(What is needed) Go through the listing below and return every line exactly.

(Available data)
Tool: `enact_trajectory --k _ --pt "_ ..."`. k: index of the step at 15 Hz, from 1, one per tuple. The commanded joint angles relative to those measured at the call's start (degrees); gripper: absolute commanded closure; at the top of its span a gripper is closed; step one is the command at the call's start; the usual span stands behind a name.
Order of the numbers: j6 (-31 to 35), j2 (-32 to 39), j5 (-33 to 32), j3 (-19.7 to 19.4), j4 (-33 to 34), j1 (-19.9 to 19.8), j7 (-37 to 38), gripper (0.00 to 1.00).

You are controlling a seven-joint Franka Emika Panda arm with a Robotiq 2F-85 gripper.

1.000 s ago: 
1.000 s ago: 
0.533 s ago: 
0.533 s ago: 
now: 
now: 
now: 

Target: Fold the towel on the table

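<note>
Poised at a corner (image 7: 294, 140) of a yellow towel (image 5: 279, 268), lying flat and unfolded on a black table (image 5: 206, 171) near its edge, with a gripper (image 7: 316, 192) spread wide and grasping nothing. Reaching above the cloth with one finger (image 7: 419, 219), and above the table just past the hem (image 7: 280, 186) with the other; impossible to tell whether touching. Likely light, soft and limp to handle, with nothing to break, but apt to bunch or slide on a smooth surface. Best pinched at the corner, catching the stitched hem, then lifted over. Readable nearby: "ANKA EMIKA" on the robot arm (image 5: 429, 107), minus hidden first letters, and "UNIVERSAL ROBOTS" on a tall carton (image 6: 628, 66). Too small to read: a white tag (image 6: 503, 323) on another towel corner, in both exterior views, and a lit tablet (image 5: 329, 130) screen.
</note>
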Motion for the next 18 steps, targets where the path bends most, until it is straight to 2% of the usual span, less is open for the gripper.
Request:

(Reply)
Tool: `enact_trajectory --k _ --pt "_ ..."`. k: index of the step at 15 Hz, from 1, one per tuple. The commanded joint angles relative to those measured at the call's start (degrees); gripper: absolute commanded closure; at the top of its span a gripper is closed; step one is the command at the call's start; the usual span stands behind a name.
Order of the numbers: j6 (-31 to 35), j2 (-32 to 39), j5 (-33 to 32), j3 (-19.7 to 19.4), j4 (-33 to 34), j1 (-19.9 to 19.8), j7 (-37 to 38), gripper (0.00 to 1.00).

You are controlling a seven-joint Franka Emika Panda arm with a Robotiq 2F-85 gripper.

1.000 s ago: 
1.000 s ago: 
0.533 s ago: 
0.533 s ago: 
now: 
now: 
now: 

Target: Fold the towel on the table

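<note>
Poised at a corner (image 7: 294, 140) of a yellow towel (image 5: 279, 268), lying flat and unfolded on a black table (image 5: 206, 171) near its edge, with a gripper (image 7: 316, 192) spread wide and grasping nothing. Reaching above the cloth with one finger (image 7: 419, 219), and above the table just past the hem (image 7: 280, 186) with the other; impossible to tell whether touching. Likely light, soft and limp to handle, with nothing to break, but apt to bunch or slide on a smooth surface. Best pinched at the corner, catching the stitched hem, then lifted over. Readable nearby: "ANKA EMIKA" on the robot arm (image 5: 429, 107), minus hidden first letters, and "UNIVERSAL ROBOTS" on a tall carton (image 6: 628, 66). Too small to read: a white tag (image 6: 503, 323) on another towel corner, in both exterior views, and a lit tablet (image 5: 329, 130) screen.
</note>
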Motion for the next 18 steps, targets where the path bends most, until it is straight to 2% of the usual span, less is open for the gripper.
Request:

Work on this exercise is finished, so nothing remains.